Lazily Loading ML Models for Scoring with PySpark

Jeshua Bratman
Abnormal Security Engineering Blog
5 min readDec 11, 2020

--

Authors: Jeshua Bratman and Vineet Edupuganti

Our core email attack detection product at Abnormal works by processing each incoming message, applying a series of classification models, and ultimately deciding if a message might be an attack. This detection system runs in an online distributed system processing millions of messages per day.

Rescoring

One key component in our pipeline is called rescoring. This data pipeline loads historical examples of email attacks in order to evaluate the accuracy of our detection system with respect to historical attacks. Rescoring allows us to easily measure how changes to code and classification models impact the performance of the product.

High-level steps in rescoring:

  1. Re-process messages
  2. Re-extract every attribute and feature
  3. Re-run every detection model
  4. Evaluate precision, recall, and other statistics

Crucially, we need this batch evaluation pipeline to resemble our online decisioning flow as closely as possible, using the exact same code paths for the scoring module, but run over large sets of batch data using Spark. If the code running was not identical to our real-time scoring systems, we would not be able to trust that the rescoring results match true detection performance in our online system.

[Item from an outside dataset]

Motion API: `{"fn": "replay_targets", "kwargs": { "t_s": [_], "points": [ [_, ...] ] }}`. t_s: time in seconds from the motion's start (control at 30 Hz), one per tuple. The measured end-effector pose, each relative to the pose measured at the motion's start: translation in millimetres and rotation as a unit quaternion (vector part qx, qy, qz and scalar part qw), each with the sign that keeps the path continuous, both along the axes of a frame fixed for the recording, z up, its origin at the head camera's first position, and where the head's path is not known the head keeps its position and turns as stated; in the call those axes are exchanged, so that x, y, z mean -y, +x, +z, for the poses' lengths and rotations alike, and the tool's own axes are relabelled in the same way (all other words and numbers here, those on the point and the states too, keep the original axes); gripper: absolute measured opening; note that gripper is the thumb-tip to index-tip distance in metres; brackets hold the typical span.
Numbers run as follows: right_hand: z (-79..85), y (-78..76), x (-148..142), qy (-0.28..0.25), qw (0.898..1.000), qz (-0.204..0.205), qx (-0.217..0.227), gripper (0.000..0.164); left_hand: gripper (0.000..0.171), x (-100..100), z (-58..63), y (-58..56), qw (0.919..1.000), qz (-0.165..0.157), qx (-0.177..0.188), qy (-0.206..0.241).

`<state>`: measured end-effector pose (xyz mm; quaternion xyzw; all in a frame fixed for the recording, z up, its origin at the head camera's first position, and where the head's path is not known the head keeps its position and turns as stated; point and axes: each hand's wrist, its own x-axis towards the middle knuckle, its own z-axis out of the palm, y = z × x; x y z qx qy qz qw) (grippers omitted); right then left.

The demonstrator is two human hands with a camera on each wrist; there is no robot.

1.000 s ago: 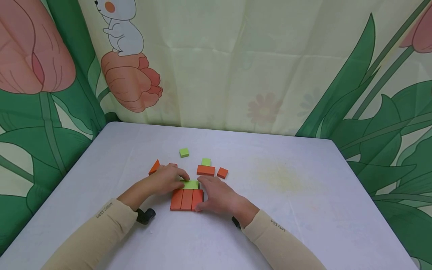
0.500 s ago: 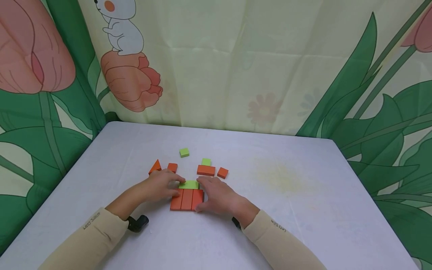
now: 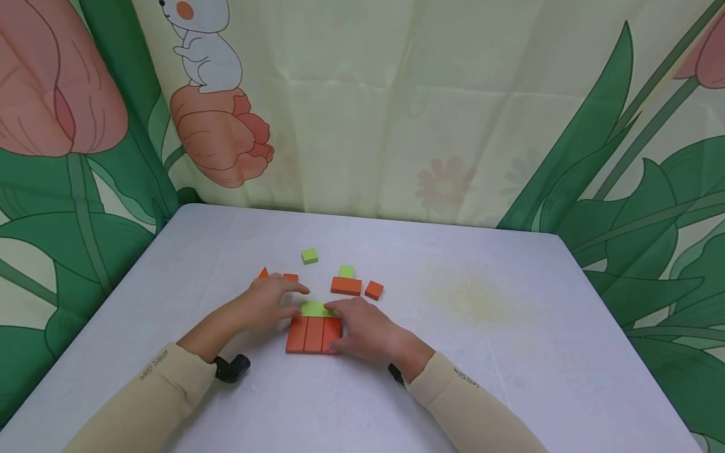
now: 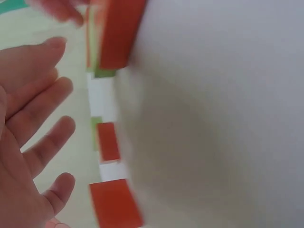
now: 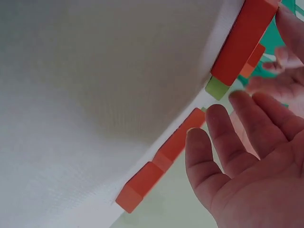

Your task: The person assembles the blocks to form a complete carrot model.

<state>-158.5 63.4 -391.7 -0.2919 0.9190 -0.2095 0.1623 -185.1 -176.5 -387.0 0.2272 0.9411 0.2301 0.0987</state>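
Note:
Three red blocks (image 3: pixel 313 336) lie side by side on the table, a lime-green block (image 3: pixel 313 309) against their far edge. My right hand (image 3: pixel 368 327) rests along their right side, index fingertip over the green block's right end and thumb at the nearest red block's edge. In the right wrist view, its fingers (image 5: pixel 228 142) are extended and not wrapped round anything. My left hand (image 3: pixel 266 305) hovers just left of the green block, fingers spread and holding nothing. The left wrist view shows its loose fingers (image 4: pixel 52 142) apart from the red block (image 4: pixel 118 38).
Behind the hands lie a long red block (image 3: pixel 346 286) with a green one (image 3: pixel 347 272) behind it, a small red block (image 3: pixel 374 290) and a lone green block (image 3: pixel 309 255). An orange triangle (image 3: pixel 263 273) and another red block (image 3: pixel 291 277) are partly hidden by my left hand.
My left hand has drawn back left from the green block, then shifted slightly away from me. My right index finger has moved left onto the green block's end.

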Motion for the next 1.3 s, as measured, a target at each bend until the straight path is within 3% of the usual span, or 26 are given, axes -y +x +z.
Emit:
{"fn": "replay_targets", "kwargs": {
  "t_s": [0.1, 0.27, 0.47, 0.67, 0.97, 1.3],
  "points": [
    [1.2, -0.5, 0.5, 0.008, 1.0, 0.002, -0.002, 0.067, 0.036, -1.3, 9.0, -13.1, 0.9999, 0.01, -0.011, 0.008],
    [2.0, -0.9, 1.8, 0.015, 1.0, -0.004, 0.01, 0.068, 0.043, -6.8, 20.4, -41.2, 0.999, 0.045, 0.004, 0.0],
    [0.1, -0.3, 1.4, 0.019, 0.999, -0.015, 0.025, 0.068, 0.052, -11.6, 22.1, -74.0, 0.9955, 0.085, 0.039, -0.014],
    [0.9, -0.2, -0.5, 0.02, 0.999, -0.015, 0.022, 0.069, 0.055, -19.4, 18.8, -95.4, 0.9938, 0.097, 0.053, -0.01],
    [1.2, -0.8, 0.1, 0.027, 0.999, -0.012, 0.013, 0.067, 0.045, -21.7, 10.6, -108.3, 0.9866, 0.128, 0.1, -0.012],
    [0.5, -1.5, 0.6, 0.03, 0.999, -0.019, 0.02, 0.069, 0.033, -23.2, 5.7, -106.4, 0.9857, 0.124, 0.115, -0.003]
  ]
}}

Lazy evaluation for rescoring models

PySpark has been a very flexible batch processing tool, but one challenge we ran into with the above architecture surfaces when using certain optimized ML libraries. In this article, we’ll focus in particular on Tensorflow models (using Keras), and nearest-neighbor models (using Spotify’s Annoy library). Neither plays nicely with Spark.

The straightforward approach would be:

  1. Load models into memory in the Spark driver equivalently to how our real-time scorer loads models
  2. Broadcast these models to the Spark executors
  3. Run each model across examples in Spark executors

However, for both Tensorflow and Annoy, the loaded models exist outside the Python process memory space and therefore cannot be broadcast using PySpark (which attempts to just pickle the Python object).

Our simple solution is to broadcast only the bytes of the model and load them into memory in a lazy fashion.

class ModelWrapper:
def __init__(self, model_data):
self.model_data = model_data
def predict(self, features):
if not self.initialized:
self._load_model(self.model_data)
# Predict
def _load_model(self):
# Initialize Tensorflow Graph & Session
# Load model into memory.

This means the model is not actually loaded until the first time it is used to make a prediction.

Example 1: Keras+Tensorflow models

We use this lazy loading method, in particular, for Keras/TF models. Since the TensorFlow graph lives in memory outside of the Python process we must ensure this graph and session are created on the Spark executors. The models are loaded and used identically between the batch and realtime pipeline. Here’s how it looks:

The raw data we pass around for Keras models is simply

  1. The Keras JSON description
  2. Trained weights in the .h5 format

Sketch of loading Keras models from JSON & H5:

import h5py
from keras.models import model_from_json
from keras.engine import saving
model = model_from_json(model_json)
h5_file = h5py.File(io.BytesIO(model_bytes))
if “layer_names” not in f.attrs and “model_weights” in f:
h5_file =h5_file[“model_weights”]
saving.load_weights_from_hdf5_group(h5_file, model.layers, reshape=reshape)

Example 2: Nearest Neighbor store using Annoy

Just as with our Keras and TF models, we need to handle serialization and lazy loading when working with Annoy objects as well. Properly leveraging Annoy is an important requirement for our work on intelligent signatures and gives us the ability to perform efficient nearest neighbor lookups with large quantities of data (i.e. given an embedding, find the entries in our nearest neighbor store with the most similar embeddings).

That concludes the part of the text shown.